■ What to produce:
Go through the lines below and repeat each one exactly, skipping pictures.

■ Input data:
——————————
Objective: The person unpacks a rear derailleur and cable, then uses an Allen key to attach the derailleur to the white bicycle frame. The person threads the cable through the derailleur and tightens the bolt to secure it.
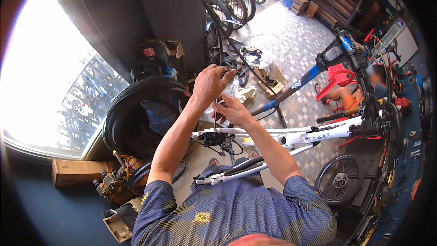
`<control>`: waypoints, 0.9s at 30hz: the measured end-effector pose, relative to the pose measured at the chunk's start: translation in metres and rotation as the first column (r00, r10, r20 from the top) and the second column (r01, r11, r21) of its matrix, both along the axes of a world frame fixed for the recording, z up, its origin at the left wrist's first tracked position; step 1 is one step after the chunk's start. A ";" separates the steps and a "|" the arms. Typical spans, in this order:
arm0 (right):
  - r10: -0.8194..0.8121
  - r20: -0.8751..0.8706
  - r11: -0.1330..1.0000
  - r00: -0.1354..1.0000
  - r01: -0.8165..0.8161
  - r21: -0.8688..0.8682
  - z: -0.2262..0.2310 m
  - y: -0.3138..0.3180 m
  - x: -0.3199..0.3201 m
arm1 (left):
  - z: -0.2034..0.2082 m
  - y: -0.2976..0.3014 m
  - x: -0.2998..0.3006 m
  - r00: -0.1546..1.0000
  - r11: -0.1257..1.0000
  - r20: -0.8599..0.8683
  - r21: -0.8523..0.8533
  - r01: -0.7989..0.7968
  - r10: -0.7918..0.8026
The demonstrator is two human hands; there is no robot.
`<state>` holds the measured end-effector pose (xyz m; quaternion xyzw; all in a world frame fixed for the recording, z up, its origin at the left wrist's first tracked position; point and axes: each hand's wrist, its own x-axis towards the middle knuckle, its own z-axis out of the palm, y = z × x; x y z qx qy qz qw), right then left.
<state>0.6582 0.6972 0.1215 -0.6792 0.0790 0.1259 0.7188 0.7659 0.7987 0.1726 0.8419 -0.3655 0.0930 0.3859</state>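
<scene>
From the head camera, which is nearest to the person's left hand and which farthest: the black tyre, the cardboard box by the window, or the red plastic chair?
Measured from the left hand:
1. Black tyre, just to its left and lower.
2. Red chair, well off to the right, across the tiled floor.
3. Cardboard box, far down-left under the window.

Both forearms are reaching forward and up from the lower edge, bare below short sleeves and converging ahead of the chest. The left hand (210,83) is sitting higher, knuckles toward the camera and fingers curling closed in a pinch. The right hand (231,110) is lying just below it, fingers bending inward, the two hands nearly touching
</scene>
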 end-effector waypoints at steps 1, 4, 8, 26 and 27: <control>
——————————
■ Answer below:
Objective: The person unpacks a rear derailleur and cable, then uses an Allen key to attach the derailleur to the white bicycle frame. The person threads the cable through the derailleur and tightens the bolt to secure it.
`<control>`: waypoints, 0.9s at 30hz: the measured end-effector pose, relative to the pose measured at the chunk's start: translation in metres and rotation as the first column (r00, r10, r20 from the top) and the second column (r01, r11, r21) of its matrix, both along the axes of a world frame fixed for the recording, z up, its origin at the left wrist's first tracked position; step 1 is one step after the chunk's start. A ";" separates the steps and a "|" the arms. Typical spans, in this order:
arm0 (right):
  - r10: -0.8194..0.8121
  - r20: -0.8751..0.8706
  - r11: -0.1330..1.0000
  - r00: -0.1354..1.0000
  - r01: -0.8165..0.8161
  - r21: -0.8688..0.8682
  - z: -0.2262..0.2310 m
  - y: -0.3138..0.3180 m
  - x: -0.3199..0.3201 m
arm1 (left):
  - z: -0.2034..0.2082 m
  - y: -0.2976..0.3014 m
  - x: -0.2998..0.3006 m
  - r00: -0.1546..1.0000
  - r11: -0.1257..1.0000
  - r20: -0.8599..0.8683
  - r21: -0.8523..0.8533
  - r01: -0.7989..0.7968
  - r10: -0.7918..0.8026
The demonstrator is two human hands; there is no robot.
`<state>` holds the measured end-effector pose (xyz m; quaternion xyzw; all in a world frame fixed for the recording, z up, its origin at the left wrist's first tracked position; point and axes: each hand's wrist, its own x-axis towards the middle knuckle, its own z-axis out of the palm, y = z × x; x y z qx qy qz qw), right then left.
<state>0.6582 0.6972 0.1215 -0.6792 0.0790 0.1259 0.7188 0.7659 0.7987 0.1726 0.8419 -0.3655 0.0930 0.3859</state>
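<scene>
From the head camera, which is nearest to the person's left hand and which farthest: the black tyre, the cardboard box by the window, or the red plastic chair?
Measured from the left hand:
1. Black tyre, just to its left and lower.
2. Red chair, well off to the right, across the tiled floor.
3. Cardboard box, far down-left under the window.

Both forearms are reaching forward and up from the lower edge, bare below short sleeves and converging ahead of the chest. The left hand (210,83) is sitting higher, knuckles toward the camera and fingers curling closed in a pinch. The right hand (231,110) is lying just below it, fingers bending inward, the two hands nearly touching
</scene>
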 end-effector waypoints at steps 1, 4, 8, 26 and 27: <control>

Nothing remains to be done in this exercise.